Both Zober and Ryan King think they know the answer.

Zober says he has little doubt that the Jewish vote in New York state heavily favored Gore. But in the 2000 presidential election, Zober points out, it made no difference how Americans from New York living in Israel voted. All that mattered was how those from Florida cast their ballots.

Israel is home to roughly 6,000 former Floridians – who tend to be more conservative than Jewish voters in New York and many of whom voted for Bush in the last election, Zober says.

In addition, he said in a telephone interview from his office in Tel Aviv, many American-Israelis who might have voted for Gore if they had been living in the United States voted for Bush because they considered him an unflinching supporter of Israel.

Once in Israel, Jewish voters no longer are guided by a presidential candidate’s position on domestic issues, Zober said. Instead, he said, they vote for whoever they think will serve Israel’s interests. Even this year, Zober said, many American-Israelis still are inclined “to vote for the devil they know instead of the one they don’t.”

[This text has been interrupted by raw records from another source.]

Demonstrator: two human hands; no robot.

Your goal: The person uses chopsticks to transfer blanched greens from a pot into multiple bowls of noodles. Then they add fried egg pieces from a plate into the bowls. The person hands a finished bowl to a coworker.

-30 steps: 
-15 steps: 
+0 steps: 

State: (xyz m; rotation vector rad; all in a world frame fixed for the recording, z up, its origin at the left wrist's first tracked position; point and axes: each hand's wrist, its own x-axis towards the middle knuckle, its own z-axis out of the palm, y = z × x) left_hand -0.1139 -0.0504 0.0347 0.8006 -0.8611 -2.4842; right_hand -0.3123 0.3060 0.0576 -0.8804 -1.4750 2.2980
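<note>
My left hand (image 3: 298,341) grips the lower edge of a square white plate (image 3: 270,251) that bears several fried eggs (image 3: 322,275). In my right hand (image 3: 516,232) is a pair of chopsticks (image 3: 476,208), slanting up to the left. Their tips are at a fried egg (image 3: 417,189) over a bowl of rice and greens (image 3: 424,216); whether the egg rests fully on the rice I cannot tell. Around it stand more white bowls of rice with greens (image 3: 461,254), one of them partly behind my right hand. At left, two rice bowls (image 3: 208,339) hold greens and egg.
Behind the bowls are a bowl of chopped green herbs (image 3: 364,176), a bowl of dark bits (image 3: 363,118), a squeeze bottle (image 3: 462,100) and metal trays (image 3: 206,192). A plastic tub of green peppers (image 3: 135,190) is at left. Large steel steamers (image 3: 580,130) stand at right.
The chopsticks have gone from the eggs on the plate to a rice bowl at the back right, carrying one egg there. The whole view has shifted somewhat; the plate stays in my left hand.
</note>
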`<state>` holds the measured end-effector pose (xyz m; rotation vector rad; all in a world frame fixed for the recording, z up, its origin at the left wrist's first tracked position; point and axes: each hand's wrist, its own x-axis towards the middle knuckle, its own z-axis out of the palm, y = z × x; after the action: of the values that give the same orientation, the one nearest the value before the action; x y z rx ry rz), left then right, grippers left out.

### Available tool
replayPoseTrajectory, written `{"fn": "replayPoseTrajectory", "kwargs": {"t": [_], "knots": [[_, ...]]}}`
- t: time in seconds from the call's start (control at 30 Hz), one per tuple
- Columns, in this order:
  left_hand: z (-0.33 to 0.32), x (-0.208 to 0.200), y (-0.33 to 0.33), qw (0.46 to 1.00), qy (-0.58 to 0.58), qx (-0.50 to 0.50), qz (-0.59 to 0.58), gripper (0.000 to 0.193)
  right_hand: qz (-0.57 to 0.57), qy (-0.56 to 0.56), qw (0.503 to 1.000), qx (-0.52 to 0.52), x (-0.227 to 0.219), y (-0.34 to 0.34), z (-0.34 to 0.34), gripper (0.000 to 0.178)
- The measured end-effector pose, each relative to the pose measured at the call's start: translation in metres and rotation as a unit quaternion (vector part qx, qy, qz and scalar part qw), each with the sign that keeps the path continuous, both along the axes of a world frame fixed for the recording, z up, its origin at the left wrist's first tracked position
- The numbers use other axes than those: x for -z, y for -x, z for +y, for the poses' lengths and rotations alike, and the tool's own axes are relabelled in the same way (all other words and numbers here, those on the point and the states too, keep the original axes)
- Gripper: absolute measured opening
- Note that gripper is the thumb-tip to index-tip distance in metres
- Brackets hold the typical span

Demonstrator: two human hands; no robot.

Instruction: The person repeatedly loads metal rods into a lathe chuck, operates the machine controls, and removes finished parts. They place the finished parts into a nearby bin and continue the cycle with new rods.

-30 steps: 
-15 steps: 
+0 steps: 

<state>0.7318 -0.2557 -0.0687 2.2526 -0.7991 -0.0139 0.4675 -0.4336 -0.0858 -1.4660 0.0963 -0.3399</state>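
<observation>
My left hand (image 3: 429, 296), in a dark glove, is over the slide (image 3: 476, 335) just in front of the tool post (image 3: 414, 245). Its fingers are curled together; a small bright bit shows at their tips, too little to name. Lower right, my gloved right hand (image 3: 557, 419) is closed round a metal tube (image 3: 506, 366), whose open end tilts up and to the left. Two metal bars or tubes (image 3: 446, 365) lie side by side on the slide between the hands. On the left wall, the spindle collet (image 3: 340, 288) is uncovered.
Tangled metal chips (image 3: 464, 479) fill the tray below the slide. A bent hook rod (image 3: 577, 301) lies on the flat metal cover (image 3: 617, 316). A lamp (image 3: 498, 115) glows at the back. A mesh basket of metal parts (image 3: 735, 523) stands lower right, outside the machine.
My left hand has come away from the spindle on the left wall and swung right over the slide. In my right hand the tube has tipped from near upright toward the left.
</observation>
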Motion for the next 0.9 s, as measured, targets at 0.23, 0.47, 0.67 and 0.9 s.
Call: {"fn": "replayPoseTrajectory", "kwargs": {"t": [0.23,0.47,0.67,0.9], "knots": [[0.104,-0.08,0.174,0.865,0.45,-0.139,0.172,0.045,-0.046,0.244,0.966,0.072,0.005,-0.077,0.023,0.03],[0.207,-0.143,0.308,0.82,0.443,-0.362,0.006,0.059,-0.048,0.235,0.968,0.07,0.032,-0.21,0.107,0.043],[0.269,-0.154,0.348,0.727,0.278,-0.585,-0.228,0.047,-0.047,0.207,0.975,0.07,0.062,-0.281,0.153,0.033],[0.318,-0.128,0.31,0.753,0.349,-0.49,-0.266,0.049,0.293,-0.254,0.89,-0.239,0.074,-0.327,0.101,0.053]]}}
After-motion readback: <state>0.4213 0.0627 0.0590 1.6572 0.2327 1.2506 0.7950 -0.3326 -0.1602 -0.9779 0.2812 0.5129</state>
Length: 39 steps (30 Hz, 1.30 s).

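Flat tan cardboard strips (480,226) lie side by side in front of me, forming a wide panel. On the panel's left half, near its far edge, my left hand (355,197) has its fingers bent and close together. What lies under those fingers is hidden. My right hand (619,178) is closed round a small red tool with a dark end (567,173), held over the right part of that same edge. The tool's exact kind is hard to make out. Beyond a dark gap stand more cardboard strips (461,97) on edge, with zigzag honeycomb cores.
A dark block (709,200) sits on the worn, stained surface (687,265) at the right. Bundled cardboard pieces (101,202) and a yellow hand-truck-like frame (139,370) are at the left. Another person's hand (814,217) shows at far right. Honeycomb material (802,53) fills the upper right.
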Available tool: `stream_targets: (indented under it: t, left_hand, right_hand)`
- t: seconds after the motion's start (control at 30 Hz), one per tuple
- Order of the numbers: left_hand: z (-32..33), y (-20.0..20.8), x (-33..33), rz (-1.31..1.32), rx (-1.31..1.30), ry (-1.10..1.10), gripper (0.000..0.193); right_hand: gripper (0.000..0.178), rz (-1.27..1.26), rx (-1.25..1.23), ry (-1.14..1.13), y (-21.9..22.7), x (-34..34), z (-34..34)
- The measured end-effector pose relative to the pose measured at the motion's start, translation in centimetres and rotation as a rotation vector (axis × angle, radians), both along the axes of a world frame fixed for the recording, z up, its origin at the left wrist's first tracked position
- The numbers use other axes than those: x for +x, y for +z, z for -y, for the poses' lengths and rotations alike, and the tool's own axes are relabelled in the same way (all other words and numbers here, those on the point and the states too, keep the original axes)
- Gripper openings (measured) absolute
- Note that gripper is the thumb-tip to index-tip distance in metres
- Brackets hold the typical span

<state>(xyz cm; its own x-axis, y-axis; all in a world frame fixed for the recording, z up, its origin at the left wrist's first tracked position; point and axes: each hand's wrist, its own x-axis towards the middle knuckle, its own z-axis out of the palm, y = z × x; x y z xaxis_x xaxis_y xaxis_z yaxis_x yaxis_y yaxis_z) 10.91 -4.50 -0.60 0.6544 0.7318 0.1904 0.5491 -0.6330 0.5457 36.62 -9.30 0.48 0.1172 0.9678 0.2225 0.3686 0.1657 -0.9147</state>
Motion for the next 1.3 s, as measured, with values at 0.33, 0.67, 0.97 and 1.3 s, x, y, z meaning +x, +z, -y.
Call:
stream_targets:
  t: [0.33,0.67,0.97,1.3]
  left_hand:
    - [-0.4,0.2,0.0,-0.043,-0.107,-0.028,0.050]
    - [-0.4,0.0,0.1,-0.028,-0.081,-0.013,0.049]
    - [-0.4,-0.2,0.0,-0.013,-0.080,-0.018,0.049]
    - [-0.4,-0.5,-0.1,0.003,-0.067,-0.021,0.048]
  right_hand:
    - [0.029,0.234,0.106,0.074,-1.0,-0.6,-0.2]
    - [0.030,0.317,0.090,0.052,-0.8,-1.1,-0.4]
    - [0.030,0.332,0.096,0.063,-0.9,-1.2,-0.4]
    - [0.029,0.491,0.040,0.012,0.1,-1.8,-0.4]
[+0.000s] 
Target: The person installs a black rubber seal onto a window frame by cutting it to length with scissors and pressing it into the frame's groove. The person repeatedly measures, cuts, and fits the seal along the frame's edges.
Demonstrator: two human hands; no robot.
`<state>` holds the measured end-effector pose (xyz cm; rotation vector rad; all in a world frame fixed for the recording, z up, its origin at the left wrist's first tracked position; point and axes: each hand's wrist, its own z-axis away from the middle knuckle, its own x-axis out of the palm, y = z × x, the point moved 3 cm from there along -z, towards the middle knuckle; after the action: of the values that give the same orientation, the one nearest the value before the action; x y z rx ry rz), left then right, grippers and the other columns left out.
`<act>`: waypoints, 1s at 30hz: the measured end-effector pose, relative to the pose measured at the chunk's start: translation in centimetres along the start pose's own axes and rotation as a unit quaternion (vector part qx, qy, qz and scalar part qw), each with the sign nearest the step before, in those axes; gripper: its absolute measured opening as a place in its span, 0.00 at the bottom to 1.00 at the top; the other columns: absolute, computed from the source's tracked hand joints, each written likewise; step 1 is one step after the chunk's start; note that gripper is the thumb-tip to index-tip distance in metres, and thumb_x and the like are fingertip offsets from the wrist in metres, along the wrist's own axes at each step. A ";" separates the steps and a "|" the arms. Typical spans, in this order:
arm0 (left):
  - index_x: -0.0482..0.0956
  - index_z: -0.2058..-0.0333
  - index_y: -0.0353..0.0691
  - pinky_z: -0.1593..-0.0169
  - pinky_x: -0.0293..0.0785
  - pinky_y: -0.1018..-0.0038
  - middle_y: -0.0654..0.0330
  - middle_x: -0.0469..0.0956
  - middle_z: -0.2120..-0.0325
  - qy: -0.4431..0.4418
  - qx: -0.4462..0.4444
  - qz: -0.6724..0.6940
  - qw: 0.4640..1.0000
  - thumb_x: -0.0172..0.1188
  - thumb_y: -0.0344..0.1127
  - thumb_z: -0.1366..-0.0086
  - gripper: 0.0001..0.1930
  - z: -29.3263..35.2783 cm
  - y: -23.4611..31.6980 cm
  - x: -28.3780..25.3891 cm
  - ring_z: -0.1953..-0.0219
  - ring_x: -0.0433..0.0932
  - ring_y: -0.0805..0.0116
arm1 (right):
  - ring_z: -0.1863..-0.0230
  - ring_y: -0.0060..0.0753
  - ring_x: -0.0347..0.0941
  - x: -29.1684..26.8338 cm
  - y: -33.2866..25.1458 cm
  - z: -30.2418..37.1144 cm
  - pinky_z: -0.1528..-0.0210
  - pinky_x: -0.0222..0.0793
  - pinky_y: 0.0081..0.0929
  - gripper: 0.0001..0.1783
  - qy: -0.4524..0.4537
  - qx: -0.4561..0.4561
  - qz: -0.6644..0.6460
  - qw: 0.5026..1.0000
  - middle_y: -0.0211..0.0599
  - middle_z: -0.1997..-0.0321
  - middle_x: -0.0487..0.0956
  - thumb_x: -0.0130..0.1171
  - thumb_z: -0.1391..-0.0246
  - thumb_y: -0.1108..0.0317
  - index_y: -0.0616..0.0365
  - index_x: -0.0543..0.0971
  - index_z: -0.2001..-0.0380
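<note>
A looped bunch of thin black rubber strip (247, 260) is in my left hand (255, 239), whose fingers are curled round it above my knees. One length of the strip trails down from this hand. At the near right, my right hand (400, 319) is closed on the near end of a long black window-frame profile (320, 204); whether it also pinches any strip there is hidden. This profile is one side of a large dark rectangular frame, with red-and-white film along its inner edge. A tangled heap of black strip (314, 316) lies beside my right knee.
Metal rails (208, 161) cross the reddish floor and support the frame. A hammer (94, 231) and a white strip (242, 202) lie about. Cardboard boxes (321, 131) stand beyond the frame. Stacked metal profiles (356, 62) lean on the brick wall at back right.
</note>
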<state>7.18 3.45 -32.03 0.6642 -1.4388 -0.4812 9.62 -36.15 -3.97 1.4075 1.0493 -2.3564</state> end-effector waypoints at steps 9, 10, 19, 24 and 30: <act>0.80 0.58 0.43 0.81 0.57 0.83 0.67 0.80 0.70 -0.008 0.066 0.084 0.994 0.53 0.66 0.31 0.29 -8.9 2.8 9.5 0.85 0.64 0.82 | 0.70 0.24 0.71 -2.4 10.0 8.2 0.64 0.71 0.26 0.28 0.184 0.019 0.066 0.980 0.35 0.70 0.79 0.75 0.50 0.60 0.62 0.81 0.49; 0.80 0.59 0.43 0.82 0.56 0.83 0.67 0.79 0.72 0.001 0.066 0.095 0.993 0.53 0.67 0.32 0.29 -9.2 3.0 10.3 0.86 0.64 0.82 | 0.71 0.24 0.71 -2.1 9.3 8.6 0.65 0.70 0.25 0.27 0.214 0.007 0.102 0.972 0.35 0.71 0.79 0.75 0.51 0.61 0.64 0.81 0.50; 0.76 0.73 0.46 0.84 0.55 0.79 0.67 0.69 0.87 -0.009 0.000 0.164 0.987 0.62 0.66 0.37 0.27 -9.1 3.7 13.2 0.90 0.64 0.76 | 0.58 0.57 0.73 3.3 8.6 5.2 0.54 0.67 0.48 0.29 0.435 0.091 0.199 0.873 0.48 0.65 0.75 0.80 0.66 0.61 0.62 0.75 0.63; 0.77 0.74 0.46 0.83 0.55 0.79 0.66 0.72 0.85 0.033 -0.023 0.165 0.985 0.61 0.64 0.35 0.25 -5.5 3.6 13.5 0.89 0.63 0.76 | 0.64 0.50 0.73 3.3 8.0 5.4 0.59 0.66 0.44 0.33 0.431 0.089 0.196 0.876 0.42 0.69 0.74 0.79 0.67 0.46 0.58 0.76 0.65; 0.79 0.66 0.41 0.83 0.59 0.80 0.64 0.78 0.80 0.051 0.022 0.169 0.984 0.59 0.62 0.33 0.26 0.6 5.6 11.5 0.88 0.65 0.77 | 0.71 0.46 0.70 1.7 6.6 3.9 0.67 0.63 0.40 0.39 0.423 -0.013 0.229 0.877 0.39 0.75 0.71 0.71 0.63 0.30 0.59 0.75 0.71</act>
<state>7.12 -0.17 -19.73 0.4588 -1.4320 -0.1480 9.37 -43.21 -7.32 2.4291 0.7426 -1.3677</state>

No statistics exist to predict definitively whether Americans in Israel will play such an important role this November. But Marc Zell, chairman of Republicans Abroad’s Israel chapter, is taking no chances.

Zell said his group has about 150 volunteers who aggressively started registering potential Bush voters a few months ago. As the election nears, he said, they will be holding “parlor sessions” in their homes to discuss Bush’s support for Israel and probably will take out pro-Bush ads in Israel’s English-language newspapers.

The Democratic group, meanwhile, is hoping to convince American-Israelis that their adopted home is no safer today than before the war in Iraq and that Kerry is no less a friend to Israel than Bush is.

Israel is hardly the only country Kerry and Bush supporters are turning to for votes. Registration drives are under way in countries across Europe, Asia and Latin America. And in Britain, home to an estimated 224,000 American citizens, voter interest is greater than ever, according to Democrats and Republicans alike.

Timothy Spangler, who heads Britain’s branch of Republicans Abroad, said chief Bush political adviser Karl Rove has come to London on the president’s behalf, as have Jeb Bush and Energy Secretary Spencer Abraham. This fall, Republicans Abroad plans to send representatives to register voters at businesses that employ many Americans.

Democrats in Britain are doing much the same thing, registering Americans who have been living there for decades as nonvoters. Manitta said her group has set up a booth outside a movie house in Salisbury, about 85 miles southwest of London, to register potential Kerry voters leaving Michael Moore’s film, “Fahrenheit 9/11.”